(THE DATA begins)

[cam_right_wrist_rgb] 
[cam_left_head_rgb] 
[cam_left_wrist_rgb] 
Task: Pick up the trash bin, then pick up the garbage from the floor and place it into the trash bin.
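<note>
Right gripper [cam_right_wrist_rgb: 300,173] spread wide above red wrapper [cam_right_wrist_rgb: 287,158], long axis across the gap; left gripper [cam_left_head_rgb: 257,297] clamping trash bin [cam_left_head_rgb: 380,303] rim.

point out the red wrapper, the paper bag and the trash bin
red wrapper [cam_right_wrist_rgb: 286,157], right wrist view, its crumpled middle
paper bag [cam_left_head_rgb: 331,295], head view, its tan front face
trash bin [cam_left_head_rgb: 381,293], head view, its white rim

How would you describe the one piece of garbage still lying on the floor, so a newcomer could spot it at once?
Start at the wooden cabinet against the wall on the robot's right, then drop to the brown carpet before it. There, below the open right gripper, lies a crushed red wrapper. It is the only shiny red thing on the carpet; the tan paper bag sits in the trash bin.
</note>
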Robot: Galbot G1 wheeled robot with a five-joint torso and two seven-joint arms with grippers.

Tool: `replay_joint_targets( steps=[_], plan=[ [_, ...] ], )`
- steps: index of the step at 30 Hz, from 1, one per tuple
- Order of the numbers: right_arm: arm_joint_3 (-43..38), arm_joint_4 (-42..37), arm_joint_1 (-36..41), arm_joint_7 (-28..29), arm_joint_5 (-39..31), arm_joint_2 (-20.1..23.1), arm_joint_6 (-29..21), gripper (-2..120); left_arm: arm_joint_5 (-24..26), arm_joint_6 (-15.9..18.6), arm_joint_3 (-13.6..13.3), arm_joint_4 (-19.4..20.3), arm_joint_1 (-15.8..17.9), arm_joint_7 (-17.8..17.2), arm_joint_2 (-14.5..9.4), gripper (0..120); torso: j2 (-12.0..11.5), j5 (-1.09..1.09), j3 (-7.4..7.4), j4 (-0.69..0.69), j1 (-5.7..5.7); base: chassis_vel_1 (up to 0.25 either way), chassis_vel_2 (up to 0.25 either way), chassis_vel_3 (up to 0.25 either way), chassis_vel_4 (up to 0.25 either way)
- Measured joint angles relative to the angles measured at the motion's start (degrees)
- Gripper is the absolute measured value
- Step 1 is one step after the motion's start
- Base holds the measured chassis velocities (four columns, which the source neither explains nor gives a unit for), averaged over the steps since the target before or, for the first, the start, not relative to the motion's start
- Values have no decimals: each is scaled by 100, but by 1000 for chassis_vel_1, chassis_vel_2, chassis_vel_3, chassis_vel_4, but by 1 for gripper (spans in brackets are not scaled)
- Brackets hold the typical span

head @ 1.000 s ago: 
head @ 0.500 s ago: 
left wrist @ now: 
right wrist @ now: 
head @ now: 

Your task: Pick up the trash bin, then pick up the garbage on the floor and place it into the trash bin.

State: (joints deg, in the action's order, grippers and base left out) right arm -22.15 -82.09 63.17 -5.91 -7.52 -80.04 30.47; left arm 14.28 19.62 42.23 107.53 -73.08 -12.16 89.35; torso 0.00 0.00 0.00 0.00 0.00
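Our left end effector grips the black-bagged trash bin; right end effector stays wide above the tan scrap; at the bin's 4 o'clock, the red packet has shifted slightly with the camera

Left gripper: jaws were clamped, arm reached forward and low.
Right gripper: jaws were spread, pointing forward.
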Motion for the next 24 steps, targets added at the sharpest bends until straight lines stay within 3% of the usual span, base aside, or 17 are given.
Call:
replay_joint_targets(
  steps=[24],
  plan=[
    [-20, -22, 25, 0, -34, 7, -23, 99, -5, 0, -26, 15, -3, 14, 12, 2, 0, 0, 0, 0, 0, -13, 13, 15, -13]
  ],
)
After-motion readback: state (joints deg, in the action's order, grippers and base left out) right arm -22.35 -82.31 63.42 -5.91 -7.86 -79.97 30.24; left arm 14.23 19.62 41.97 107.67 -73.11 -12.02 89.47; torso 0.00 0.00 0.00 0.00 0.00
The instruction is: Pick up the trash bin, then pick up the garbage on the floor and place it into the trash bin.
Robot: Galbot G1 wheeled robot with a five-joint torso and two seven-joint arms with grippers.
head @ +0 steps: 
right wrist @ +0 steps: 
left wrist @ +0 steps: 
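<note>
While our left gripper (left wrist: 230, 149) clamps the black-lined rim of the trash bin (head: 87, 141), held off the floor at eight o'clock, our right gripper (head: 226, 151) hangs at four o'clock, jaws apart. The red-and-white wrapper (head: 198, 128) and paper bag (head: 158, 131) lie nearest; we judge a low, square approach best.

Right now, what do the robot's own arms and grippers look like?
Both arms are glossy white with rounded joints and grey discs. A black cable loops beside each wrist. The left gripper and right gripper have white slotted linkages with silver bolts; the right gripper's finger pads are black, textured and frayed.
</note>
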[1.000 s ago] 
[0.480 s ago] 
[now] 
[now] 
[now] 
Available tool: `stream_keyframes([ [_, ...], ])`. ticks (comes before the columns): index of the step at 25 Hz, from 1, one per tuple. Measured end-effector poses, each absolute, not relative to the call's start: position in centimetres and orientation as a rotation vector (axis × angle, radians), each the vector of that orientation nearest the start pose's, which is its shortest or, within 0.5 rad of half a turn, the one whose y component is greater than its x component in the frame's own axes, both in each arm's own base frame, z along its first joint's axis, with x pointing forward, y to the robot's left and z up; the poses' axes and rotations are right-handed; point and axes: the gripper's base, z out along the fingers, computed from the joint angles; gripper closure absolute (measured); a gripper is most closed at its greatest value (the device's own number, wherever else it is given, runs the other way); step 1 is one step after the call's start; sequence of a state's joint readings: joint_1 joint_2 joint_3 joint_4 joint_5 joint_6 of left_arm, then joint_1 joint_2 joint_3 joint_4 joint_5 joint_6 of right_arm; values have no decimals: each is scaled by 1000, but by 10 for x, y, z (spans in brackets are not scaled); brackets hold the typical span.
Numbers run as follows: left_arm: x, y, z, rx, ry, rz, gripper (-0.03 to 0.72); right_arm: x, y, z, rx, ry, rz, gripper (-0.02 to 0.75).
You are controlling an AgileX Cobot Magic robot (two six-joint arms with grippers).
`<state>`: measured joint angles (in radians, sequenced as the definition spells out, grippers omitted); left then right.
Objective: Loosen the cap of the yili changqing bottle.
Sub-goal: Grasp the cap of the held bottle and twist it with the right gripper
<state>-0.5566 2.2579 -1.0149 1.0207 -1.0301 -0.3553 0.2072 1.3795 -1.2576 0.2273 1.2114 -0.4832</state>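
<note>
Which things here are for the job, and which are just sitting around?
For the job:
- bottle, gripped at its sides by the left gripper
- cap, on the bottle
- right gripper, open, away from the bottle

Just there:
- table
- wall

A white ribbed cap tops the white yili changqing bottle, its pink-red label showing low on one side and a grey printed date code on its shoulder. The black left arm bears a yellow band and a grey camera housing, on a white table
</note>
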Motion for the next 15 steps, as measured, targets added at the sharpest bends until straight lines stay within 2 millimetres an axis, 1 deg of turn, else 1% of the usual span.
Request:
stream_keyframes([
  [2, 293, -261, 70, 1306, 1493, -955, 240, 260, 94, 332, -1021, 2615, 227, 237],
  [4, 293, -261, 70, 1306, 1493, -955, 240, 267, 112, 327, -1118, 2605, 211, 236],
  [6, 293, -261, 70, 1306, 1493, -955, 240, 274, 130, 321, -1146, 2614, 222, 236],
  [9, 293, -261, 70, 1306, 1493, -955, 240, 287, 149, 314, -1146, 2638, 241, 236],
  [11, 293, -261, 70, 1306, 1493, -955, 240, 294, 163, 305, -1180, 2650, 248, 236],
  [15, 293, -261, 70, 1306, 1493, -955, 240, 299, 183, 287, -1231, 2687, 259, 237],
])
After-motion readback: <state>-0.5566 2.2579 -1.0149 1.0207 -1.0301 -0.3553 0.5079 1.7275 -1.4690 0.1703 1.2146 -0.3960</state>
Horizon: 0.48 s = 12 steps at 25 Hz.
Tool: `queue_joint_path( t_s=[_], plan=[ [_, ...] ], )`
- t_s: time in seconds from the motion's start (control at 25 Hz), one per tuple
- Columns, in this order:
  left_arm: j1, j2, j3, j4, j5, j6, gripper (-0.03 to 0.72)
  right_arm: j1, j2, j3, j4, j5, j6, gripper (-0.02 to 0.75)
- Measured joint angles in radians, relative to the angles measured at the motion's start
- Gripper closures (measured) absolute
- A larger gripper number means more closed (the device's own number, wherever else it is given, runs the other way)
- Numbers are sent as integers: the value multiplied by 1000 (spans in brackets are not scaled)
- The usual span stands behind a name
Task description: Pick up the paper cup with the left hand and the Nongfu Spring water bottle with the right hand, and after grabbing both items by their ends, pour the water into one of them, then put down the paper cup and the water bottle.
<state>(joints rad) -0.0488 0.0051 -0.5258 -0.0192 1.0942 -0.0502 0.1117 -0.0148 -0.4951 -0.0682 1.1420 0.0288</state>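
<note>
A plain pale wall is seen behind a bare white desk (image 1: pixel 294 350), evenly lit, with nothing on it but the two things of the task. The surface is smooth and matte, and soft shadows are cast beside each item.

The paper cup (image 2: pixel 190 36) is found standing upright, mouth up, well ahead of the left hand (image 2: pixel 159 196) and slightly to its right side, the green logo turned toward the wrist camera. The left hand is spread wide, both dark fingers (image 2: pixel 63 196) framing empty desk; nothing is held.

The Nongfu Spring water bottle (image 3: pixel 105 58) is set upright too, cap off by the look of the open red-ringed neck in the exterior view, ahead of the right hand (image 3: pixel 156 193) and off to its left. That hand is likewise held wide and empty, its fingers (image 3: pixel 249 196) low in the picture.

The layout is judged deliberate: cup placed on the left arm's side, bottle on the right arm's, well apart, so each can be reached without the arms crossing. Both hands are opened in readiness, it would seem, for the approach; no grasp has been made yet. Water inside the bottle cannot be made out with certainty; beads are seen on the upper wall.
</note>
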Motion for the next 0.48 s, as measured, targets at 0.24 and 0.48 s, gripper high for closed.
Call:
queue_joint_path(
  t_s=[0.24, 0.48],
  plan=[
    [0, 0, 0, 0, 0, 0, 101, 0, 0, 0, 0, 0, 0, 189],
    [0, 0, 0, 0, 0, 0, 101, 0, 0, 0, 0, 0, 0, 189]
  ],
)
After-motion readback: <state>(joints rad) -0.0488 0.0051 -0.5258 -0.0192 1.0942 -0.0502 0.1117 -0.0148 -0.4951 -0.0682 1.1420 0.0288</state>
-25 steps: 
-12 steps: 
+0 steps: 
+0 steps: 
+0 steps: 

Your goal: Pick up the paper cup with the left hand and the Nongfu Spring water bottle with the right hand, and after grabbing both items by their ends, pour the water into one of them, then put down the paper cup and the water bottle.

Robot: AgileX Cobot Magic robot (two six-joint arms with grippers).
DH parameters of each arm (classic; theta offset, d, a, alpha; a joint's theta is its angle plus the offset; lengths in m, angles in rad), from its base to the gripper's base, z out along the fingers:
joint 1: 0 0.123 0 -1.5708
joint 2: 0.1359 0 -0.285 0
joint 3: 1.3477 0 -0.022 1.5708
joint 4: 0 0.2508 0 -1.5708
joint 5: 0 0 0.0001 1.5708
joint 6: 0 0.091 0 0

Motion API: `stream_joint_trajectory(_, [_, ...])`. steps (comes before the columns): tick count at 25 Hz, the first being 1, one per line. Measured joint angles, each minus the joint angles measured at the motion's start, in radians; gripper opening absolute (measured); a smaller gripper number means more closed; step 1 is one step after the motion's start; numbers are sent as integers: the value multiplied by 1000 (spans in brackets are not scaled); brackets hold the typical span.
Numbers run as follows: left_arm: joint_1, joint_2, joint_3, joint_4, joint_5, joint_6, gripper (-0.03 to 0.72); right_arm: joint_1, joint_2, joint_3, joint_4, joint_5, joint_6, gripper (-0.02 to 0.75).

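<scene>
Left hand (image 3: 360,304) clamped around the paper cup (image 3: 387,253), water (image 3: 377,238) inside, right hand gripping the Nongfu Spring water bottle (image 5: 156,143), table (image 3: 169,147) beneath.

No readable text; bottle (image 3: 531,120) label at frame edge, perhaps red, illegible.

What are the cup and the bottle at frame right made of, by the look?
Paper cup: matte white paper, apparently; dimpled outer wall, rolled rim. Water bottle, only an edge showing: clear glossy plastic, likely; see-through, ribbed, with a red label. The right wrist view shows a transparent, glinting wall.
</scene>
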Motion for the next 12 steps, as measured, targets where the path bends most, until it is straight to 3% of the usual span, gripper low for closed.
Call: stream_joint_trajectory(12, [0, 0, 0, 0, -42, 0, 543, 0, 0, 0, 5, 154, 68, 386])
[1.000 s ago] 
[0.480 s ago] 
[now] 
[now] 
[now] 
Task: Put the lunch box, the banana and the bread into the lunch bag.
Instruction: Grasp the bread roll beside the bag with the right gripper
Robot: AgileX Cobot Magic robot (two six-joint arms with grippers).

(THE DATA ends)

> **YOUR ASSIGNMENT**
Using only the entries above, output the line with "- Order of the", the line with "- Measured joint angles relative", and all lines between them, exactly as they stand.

> **COMPLETED EXERCISE**
- Order of the numbers: right_arm: arm_joint_3 (-43..38), arm_joint_4 (-42..37), arm_joint_1 (-36..41), arm_joint_7 (-28..29), arm_joint_5 (-39..31), arm_joint_2 (-20.1..23.1), arm_joint_6 (-29..21), gripper (-2..120); left_arm: arm_joint_5 (-24..26), arm_joint_6 (-15.9..18.6), arm_joint_3 (-13.6..13.3), arm_joint_4 (-19.4..20.3), arm_joint_1 (-15.8..17.9), arm_joint_7 (-17.8..17.2), arm_joint_2 (-14.5..9.4), gripper (0..120); torso: j2 (-12.0..11.5), j5 (-1.09..1.09), j3 (-7.4..7.4), j4 (-0.69..0.69), j1 (-5.7..5.7); base: chassis_vel_1 (up to 0.25 either way), chassis_vel_2 (up to 0.25 either way), chassis_vel_3 (up to 0.25 either way), chassis_vel_4 (up to 0.25 either way)
- Measured joint angles relative to the angles measured at the motion's start (degrees)

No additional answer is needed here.